A3 CLT for binary data

We will return to the emotional distress study again, using the sub-sample of 10 people, but this time measure a binary characteristic for each person - the presence of emotional distress.

We suppose that, in the population, the true proportion is 28%. Under this assumption, we can simulate (draw) different samples, each containing 10 people. If we do this a very large number of times, say 10,000, then the distribution of the different sample proportions we obtain will give us a very good picture of the true sampling distribution of the proportion. (Of course, remember that in practice we cannot do this because we won’t know the true population proportion).

The code below obtains the approximate sampling distribution.

# Population parameters
pi <- 0.28
n_in_study <- 10

# Simulate data from multiple studies
different_studies <- 10000
set.seed(1042)
study_measurements_ed <- list()
for (i in 1:different_studies) {
  study_measurements_ed[[i]] <- rbinom(n_in_study, 1, pi)
}

# Calculate the proportion in each study
sample.props   <- sapply(study_measurements_ed, mean)

# Draw graphs
options(repr.plot.width=5, repr.plot.height=5)
hist(sample.props[1:10000], 
     freq=FALSE, breaks=seq(-0.05, 0.95, 0.05), col="cornflowerblue",
     ylim=c(0, 6), xlab="Sample proportion with emotional distress", 
     main="Sampling distribution of the sample \n proportion (samples of n=10)")  # the "\n" makes a newline
_images/04.g. Population.and.samples_5_0.png

The graph above shows us a reasonably accurate picture of the sampling distribution. Unlike the sample mean, the sampling distribution of the sample proportion is not quite symmetric. It is also not continuous - the sample statistic can only take 10 different values, with a sample size of \(n=10\).

Below, the code shows that the mean of the sample means is approximately 0.28. (The discrepancy is just random error due to the fact that our “sampling distribution” does not come from an infinite number of samples. If we simulated a sufficiently large number of samples, this number would become closer to the true value of 0.28.)

The final line of code below lists the (approximate) probability density function, which gives us the whole sampling distribution for the sample proportion in this example.

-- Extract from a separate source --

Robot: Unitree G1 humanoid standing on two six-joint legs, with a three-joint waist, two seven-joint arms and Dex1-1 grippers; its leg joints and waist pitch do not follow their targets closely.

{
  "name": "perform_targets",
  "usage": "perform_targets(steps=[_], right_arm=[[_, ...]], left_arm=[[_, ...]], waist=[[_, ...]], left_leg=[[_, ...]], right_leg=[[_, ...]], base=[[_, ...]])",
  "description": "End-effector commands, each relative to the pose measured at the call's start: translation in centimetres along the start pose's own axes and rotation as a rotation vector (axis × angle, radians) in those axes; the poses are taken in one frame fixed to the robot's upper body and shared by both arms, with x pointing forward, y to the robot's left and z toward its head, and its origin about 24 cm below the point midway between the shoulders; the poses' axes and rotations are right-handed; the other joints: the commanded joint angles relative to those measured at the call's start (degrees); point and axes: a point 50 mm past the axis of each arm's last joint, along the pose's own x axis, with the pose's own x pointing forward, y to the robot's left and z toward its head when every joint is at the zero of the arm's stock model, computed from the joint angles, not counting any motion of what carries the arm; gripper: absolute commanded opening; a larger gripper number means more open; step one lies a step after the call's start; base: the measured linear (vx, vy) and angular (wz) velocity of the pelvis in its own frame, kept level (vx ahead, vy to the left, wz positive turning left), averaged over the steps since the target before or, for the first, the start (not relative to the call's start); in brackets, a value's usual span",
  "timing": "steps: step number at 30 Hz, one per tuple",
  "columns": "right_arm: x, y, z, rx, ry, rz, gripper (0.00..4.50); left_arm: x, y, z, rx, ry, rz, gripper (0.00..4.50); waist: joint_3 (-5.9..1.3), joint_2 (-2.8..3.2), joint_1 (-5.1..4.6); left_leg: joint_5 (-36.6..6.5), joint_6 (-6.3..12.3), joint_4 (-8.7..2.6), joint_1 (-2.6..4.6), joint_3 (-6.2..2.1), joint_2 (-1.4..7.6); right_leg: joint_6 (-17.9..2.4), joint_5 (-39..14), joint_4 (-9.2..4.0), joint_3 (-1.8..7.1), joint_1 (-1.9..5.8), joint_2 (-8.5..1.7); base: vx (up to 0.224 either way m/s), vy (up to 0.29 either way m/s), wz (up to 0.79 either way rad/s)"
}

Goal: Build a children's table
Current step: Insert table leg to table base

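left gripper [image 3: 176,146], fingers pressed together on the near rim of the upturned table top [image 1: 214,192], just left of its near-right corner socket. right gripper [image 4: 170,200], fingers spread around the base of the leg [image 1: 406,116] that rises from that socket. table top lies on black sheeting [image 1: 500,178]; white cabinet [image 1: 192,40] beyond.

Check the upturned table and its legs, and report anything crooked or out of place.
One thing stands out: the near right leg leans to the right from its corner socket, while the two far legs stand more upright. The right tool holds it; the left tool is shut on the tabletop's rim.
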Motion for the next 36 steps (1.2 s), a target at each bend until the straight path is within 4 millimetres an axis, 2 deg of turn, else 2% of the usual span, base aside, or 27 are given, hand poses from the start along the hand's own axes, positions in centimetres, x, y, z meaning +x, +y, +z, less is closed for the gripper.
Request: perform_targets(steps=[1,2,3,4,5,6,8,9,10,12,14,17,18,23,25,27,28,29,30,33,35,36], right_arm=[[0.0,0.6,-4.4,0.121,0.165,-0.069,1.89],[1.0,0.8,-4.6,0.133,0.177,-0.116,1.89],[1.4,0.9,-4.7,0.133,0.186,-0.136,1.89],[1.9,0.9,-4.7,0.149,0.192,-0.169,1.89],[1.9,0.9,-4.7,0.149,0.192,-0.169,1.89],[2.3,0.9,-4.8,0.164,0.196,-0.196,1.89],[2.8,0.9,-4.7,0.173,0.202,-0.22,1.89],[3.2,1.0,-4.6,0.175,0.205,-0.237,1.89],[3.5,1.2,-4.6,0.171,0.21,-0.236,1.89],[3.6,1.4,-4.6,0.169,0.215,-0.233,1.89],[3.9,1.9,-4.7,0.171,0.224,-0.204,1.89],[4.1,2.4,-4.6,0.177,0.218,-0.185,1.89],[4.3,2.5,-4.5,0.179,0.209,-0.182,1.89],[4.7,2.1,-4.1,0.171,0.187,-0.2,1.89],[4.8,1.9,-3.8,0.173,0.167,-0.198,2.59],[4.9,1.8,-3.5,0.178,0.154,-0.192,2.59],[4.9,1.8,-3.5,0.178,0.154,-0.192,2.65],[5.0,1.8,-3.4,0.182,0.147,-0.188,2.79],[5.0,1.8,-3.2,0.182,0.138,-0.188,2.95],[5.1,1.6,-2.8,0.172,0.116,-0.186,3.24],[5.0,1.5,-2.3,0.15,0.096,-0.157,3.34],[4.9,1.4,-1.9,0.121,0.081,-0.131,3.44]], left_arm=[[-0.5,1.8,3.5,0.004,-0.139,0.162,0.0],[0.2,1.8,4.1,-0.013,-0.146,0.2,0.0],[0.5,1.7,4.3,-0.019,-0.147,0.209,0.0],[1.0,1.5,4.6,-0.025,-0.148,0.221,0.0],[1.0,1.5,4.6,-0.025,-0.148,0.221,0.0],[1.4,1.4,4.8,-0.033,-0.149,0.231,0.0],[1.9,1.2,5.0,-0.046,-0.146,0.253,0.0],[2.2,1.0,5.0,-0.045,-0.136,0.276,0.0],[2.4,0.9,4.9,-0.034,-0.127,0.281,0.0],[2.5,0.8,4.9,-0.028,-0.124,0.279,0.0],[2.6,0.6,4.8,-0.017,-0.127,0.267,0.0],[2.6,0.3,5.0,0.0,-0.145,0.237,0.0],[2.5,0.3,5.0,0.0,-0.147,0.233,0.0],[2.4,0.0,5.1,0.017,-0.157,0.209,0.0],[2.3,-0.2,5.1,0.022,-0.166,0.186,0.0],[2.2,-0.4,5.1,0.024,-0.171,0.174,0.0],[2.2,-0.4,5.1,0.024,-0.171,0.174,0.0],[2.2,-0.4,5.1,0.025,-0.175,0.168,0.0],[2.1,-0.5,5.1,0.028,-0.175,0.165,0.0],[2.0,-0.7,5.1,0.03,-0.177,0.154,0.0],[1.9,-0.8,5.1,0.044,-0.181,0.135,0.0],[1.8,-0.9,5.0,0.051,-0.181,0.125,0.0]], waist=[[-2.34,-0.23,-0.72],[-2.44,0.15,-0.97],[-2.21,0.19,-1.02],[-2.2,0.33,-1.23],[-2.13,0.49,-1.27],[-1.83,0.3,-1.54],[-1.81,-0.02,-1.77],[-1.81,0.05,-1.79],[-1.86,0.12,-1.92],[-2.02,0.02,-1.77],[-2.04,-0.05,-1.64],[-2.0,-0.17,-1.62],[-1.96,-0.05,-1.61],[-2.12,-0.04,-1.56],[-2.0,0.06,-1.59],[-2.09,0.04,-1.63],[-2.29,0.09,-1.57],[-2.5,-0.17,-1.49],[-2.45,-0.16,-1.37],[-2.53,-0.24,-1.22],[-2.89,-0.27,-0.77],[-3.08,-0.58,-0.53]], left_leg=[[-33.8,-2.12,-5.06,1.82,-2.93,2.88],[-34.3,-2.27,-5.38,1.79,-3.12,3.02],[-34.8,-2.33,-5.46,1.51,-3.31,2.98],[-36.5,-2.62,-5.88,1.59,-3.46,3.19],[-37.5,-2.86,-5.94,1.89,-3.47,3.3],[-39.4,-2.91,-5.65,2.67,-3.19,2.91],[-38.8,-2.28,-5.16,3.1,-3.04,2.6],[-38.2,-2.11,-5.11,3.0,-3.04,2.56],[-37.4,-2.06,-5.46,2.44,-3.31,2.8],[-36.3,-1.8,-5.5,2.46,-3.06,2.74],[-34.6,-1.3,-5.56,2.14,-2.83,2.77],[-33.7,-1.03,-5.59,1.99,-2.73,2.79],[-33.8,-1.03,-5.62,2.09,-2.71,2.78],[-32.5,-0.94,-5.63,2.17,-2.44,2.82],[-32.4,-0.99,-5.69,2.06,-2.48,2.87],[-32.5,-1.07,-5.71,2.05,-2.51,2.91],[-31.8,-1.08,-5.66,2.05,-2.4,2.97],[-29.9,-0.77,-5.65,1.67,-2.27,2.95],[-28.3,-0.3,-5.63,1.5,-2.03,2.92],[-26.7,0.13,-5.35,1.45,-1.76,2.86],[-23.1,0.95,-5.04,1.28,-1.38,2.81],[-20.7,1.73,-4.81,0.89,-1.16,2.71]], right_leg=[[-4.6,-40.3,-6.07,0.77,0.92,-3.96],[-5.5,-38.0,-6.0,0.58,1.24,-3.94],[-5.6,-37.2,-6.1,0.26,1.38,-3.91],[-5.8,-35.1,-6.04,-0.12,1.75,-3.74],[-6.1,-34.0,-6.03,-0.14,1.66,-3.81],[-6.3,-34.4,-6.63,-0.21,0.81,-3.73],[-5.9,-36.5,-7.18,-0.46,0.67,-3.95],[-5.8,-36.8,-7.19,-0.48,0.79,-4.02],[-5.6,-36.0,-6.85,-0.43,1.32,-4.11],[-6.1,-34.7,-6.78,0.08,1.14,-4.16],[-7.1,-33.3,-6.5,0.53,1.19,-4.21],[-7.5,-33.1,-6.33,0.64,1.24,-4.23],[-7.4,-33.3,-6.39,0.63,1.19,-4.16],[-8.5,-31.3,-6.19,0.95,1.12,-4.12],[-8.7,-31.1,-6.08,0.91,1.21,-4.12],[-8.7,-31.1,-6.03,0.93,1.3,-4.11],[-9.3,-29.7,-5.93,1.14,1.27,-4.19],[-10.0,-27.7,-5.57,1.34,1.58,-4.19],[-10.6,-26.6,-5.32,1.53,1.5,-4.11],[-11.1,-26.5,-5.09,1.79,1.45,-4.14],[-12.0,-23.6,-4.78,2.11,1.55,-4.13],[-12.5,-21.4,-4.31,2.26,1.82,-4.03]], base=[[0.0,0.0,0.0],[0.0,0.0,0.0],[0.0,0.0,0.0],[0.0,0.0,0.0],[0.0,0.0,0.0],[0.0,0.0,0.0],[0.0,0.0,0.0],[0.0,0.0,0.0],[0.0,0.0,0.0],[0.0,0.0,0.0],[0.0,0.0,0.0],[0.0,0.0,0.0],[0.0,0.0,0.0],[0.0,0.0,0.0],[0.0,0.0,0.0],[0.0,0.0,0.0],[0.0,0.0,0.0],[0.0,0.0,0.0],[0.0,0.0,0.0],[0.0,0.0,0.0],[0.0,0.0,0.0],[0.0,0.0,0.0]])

### Summarise the approximate sampling distribution

# The mean value of the different sample means
mean(sample.props)

# The whole sampling distribution (i.e. the PDF)
table(sample.props)/different_studies
0.27911
sample.props
     0    0.1    0.2    0.3    0.4    0.5    0.6    0.7    0.8    0.9 
0.0365 0.1439 0.2630 0.2592 0.1793 0.0876 0.0257 0.0043 0.0004 0.0001 

Now we will explore what happens to the sampling distribution as we take larger samples. So instead of 10 people per sample, suppose we had 100 or 10,000 people in each sample. The central limit theorem tells us we expect the distribution to become more normal as we increase the sample size.

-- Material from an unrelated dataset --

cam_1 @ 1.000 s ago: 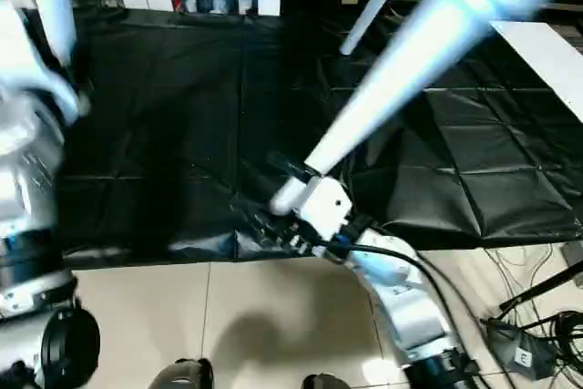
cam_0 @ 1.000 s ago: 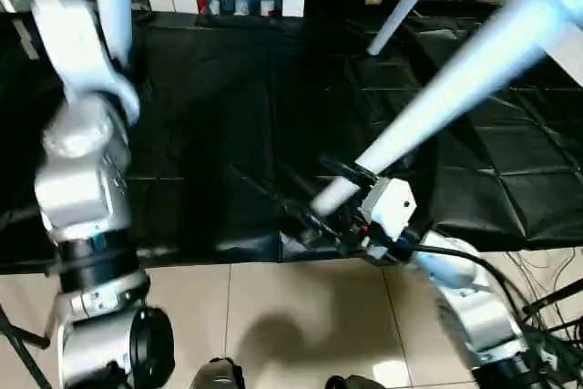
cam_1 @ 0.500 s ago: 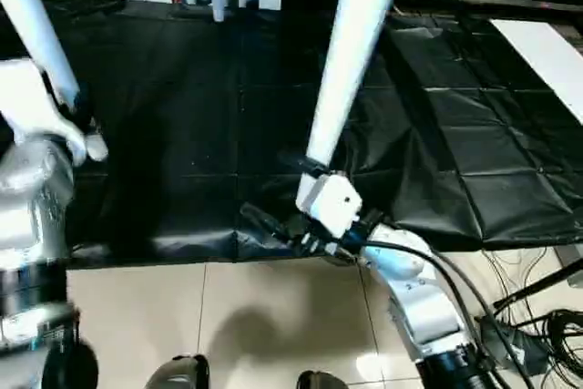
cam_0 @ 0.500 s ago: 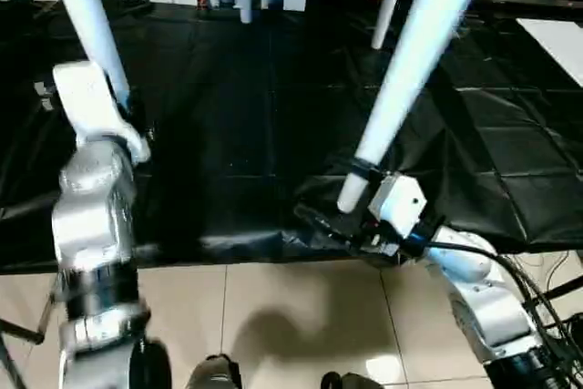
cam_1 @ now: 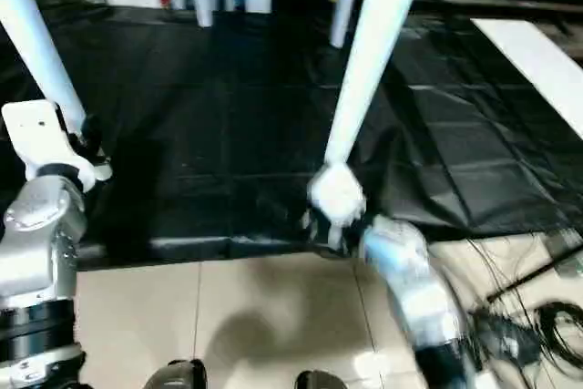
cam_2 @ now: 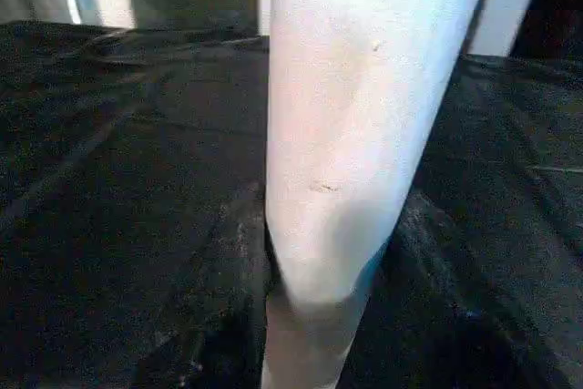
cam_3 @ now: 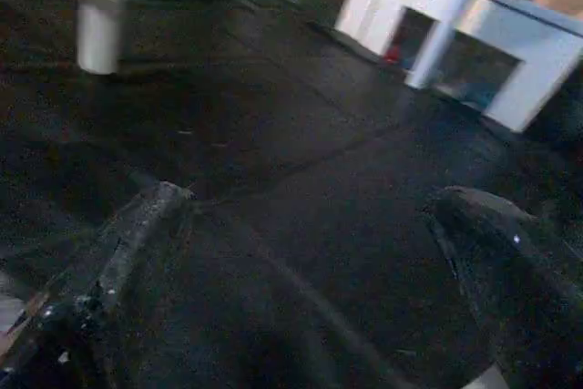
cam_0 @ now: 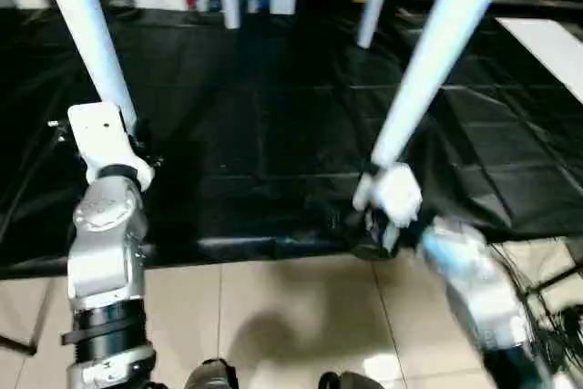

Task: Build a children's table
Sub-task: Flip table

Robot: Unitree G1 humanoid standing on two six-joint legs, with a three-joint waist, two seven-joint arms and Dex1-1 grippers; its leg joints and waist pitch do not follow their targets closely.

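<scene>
White table legs upright beside both raised silver forearms; right fingers spread, left fingers' state unclear.

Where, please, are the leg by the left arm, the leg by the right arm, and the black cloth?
left leg [cam_0: 91, 29], left eye view, mid shaft.
right leg [cam_0: 428, 66], left eye view, mid shaft.
black cloth [cam_0: 264, 125], left eye view, bare middle.

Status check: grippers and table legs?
Right gripper open, low beside long white tubular leg. Left gripper at second white leg. Black plastic sheet under both.
</scene>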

x10n <- sapply(rep(10,1000),function(x) rbinom(x, 1, p = 0.28)) 
x10mean <- colMeans(x10n)
                            
x50n <- sapply(rep(50,1000),function(x) rbinom(x, 1, p = 0.28)) 
x50mean <- colMeans(x50n)

x100n <- sapply(rep(100,1000),function(x) rbinom(x, 1, p = 0.28)) 
x100mean <- colMeans(x100n)

x1000n <- sapply(rep(1000,1000),function(x) rbinom(x, 1, p = 0.28)) 
x1000mean <- colMeans(x1000n)
                                
par(mfrow=c(2,2))
hist(x10mean,col="cornflowerblue",xlim=c(0,1), main="Sampling distribution of the sample \n proportion (samples of n=10)")
hist(x50mean,col="cornflowerblue",xlim=c(0,1), main="Sampling distribution of the sample \n proportion (samples of n=50)")        
hist(x100mean,col="cornflowerblue",xlim=c(0,1), main="Sampling distribution of the sample \n proportion (samples of n=100)")
hist(x1000mean,col="cornflowerblue",xlim=c(0,1), main="Sampling distribution of the sample \n proportion (samples of n=1,000)")
_images/04.g. Population.and.samples_9_0.png

As predicted by the CLT, even though the original data are binary (each person has emotional distress or does not), the sample proportion (which is the mean of the binary outcomes) has a distribution which becomes approximately normal with sufficiently large samples.